# Tactica: Allies



## MidnightSun (Feb 10, 2009)

*TACTICA: ALLIED DETACHMENTS*

When is it a good idea to take allies? The short answer: almost always. Allies will generally improve any army you care to mention. Why?

*1. Parental Shortcomings*
A bit like the Emperor, really. Every army has weaknesses. This is an inescapable fact of life, and we have to minimise our army's weaknesses whilst maximising it's strength to win the game. A prime example is the Tau Empire. They have no combat units. At all. Sure, they have Kroot units, but they're a bubble wrap, not a true combat unit. A combination of low leadership across the army, fairly universal T3 on their infantry, and medium/low armour saves excepting their Battlesuit support means Tau have a glaring weakness in combat. Of course, they have mitigation; tough transports that are hard to disable, bubble-wrap, long ranged guns across the board and assault phase movement are an important factor for any Tau list and one that a player will exploit. This is common knowledge.

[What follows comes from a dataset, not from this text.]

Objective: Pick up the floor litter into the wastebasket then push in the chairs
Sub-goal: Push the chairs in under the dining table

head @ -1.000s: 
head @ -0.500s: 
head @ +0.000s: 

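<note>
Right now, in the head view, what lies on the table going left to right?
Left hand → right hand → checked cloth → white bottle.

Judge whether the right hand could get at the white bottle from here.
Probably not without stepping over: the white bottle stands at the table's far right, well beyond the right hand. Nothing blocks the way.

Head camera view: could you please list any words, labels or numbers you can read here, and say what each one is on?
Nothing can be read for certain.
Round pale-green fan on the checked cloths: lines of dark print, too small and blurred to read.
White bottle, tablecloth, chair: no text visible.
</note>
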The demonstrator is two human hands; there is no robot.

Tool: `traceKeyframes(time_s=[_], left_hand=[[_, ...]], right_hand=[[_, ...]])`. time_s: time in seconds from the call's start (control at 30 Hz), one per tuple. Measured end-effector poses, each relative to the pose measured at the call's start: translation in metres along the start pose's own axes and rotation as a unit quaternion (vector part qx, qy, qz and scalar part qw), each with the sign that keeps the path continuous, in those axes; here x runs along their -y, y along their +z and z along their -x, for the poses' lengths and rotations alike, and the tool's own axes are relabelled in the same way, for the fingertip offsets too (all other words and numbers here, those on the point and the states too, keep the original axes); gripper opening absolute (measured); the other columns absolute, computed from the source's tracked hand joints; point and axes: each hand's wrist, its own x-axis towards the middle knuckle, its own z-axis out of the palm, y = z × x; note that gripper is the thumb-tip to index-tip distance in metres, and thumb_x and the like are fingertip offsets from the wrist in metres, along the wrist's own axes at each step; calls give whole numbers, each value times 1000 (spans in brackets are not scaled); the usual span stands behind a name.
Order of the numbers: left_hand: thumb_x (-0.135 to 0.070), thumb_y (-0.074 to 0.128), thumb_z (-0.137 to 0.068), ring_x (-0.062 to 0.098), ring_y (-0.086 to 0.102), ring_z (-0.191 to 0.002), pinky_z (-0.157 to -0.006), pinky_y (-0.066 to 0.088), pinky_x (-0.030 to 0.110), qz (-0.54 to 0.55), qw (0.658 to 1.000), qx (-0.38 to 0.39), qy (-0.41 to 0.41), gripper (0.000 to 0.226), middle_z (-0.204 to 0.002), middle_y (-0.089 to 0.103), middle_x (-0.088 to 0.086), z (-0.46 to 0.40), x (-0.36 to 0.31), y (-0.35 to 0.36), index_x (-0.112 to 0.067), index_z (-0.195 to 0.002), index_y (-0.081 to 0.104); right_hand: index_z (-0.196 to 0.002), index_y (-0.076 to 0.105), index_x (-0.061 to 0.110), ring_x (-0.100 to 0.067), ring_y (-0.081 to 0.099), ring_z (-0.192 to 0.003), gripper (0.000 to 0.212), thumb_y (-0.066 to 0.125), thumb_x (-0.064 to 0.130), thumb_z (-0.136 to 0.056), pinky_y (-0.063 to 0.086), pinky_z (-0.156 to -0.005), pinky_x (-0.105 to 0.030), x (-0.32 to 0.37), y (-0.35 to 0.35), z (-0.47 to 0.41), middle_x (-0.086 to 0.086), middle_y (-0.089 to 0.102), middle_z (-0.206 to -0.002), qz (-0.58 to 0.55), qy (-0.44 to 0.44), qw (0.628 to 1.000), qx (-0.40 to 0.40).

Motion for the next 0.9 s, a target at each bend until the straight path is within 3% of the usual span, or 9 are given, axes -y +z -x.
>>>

Despite this, a good opponent is likely to get units into combat at some point. Even with all the firepower you can muster, there's sometimes simply no way of avoiding combat. You get Supporting Fire and Markerlights, but using Markerlights to shoot dudes who are charging means you didn't use Markerlights to kill them when you were higher BS, and Support Fire is unreliable at best (as all Snap Shots inherently are). With the Allied Detachment system, however, new options are opened up. The Khorne Berzerkers reach the squishy blue people and prep for a leisurely game of Rip-the-Tau-to-Pieces-and-Eat-Him. Suddenly, a particularly angry looking Assault Terminator squad appears and hit the berzerkers over the head with big hammers. Quite hard. If combat isn't going your way, a Tau Commander gives the Terminators an I4 Hit and Run. This is very excellent.

The Tau have fragile, abysmally weak troops with no close combat weapons and unfeasibly large guns, with some fragile but strong torrent units. The Space Marines bring tough, strong people with a variety of weapons and a low number of high-strength attacks. Are they not the perfect counterpart to Kroot? In addition, they're Battle Brothers. Therefore, the low Leadership of the Tau gets ATSKNF to shore it up. Their powerful firepower gets even stronger with Null Zone. In short, Space Marines make Tau betterer.

Tau and Space Marines is an obvious one, but it's far from the only good match-up. I'll take this chance to talk about the cheap hookers of Allies, the Imperial Guard. Why ally with Imperial Guard? Firstly, because you can. Imperial Guard are up for grabs for just about anybody (Sorry, Tyranids, you have no friends). Secondly, because they have one thing that very few people have yet: anti-air. They have shit tonnes of it. Hydras, Sabres, and the jewel in the crown of anti-air capability, the Vendetta Gunship. In fact, the Vendetta alone is probably worth allying with the Imperial Guard for. Considering you need a squad of Veterans, you can bring a Vendetta-load of Meltagun-toting BS4 duders complimentary to the actual deal, the Vendetta. Any army without access to a Flyer (and some with) should definitely consider this option.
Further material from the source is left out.